Several dimensions of poverty that impact upon the vulnerability of the urban poor can be identified:

  • Property rights and security of tenure: Without secure tenure and land title documents, squatter residents can be subject to harassment by the authorities and access to public services, credit and livelihood opportunities are limited (UN-HABITAT, 2010: p.9). Fear of eviction is a key factor preventing investment in structures and housing improvements (Bajracharya et al., 2015: p.25).
  • Access to infrastructure and public utilities: The provision of water and sanitation is not sufficient to meet the demands of rapid urbanisation (Muzzini & Aparacio, 2013). Access decreases drastically for the poorest urban quintile (MoUD, 2015).
  • Health: As a result of inadequate water and sanitation facilities, waterborne epidemics occur regularly in Nepal, affecting the poor and marginalised the most. Overcrowding has increased vulnerability to communicable diseases such as influenza and diarrhoea (Shrestha, 2013). Poor children and women are particularly vulnerable (Gupte & Bogati, 2014; HKI, 2010). For every 1000 babies born in Nepal in 2017, 34 died before their fifth birthday.
  • Social exclusion: There is a strong sense of social exclusion amongst squatter and slum communities. They are often treated as temporary settlers and outsiders - the lack of tenure and the inability to obtain election cards deprives them of the right to participate in political processes (Shrestha, 2013).
  • Crime and violence: There is an absence of the rule of law in slums, along with a lack of social protection mechanisms and isolation from other settlements (UN, 2013: p. 81).

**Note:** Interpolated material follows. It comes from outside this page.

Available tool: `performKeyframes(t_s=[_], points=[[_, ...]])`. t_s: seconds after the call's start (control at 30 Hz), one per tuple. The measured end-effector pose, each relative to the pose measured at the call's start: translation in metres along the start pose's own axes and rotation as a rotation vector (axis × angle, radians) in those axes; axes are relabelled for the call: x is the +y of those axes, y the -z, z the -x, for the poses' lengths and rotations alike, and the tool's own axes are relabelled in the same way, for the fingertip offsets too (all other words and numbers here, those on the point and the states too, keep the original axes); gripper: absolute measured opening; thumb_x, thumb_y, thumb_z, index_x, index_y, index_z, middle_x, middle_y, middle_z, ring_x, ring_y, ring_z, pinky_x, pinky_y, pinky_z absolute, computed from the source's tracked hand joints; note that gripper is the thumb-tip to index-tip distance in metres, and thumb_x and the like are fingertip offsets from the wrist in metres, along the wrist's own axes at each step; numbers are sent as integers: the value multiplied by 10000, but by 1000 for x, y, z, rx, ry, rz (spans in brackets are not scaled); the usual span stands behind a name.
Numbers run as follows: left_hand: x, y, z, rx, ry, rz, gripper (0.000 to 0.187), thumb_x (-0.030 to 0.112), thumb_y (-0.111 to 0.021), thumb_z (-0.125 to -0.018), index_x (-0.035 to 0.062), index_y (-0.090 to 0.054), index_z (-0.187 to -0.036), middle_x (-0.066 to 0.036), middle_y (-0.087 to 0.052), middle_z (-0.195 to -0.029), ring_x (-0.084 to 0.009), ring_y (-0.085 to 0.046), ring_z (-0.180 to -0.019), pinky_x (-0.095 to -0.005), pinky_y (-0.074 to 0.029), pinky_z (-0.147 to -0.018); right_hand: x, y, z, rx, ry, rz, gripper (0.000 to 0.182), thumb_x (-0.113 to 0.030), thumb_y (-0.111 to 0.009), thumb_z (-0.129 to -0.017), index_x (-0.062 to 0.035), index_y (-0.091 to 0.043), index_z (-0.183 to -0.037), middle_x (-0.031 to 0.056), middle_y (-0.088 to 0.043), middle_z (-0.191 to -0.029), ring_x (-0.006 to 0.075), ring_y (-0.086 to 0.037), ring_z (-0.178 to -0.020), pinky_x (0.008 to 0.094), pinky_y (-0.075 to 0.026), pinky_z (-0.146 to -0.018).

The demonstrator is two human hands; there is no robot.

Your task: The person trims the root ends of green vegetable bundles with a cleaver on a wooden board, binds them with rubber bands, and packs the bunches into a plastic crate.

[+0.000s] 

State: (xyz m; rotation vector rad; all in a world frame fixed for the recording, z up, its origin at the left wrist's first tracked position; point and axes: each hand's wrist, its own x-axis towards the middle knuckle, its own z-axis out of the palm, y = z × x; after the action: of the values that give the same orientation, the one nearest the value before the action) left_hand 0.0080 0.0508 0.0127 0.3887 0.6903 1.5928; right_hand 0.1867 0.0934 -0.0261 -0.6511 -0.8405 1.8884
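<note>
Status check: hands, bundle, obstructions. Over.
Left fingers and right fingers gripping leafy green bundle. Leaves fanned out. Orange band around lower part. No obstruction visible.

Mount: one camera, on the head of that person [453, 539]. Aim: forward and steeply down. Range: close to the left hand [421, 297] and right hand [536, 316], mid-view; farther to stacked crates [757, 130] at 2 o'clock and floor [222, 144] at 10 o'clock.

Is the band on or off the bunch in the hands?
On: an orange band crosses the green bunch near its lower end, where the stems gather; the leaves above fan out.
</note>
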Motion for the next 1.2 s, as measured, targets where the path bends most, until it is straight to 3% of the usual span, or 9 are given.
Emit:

A number of factors contribute to increasing the resilience of the urban poor: Social organization within informal settlements, local level initiatives and self-help schemes are helping to reduce vulnerability of the urban poor. Squatters are relatively organized in demanding their rights (UN, 2013: p. 83), whilst locally established saving and credit groups and cooperatives are providing access to credit and financial assets (Dahal, 2011).

Government policies on urban poverty and informal settlements do not directly address the issue of land tenure (UN, 2013), and no policy exists to prevent unnecessary evictions and violations of housing rights (UN-HABITAT, 2010: p. 59). There is a lack of public investment in slums and squatter areas, and housing development trends in Kathmandu largely ignore the urban poor (Shrestha, 2013; UN, 2013). Evidence on the efficacy of government resettlement schemes is limited. Squatters have been refusing to stay in the new settlements due to the inadequate size of the new housing units, the location of sites far away from their jobs and the lack of facilities such as markets and schools (B. Shrestha, personal communication, 20 December, 2015).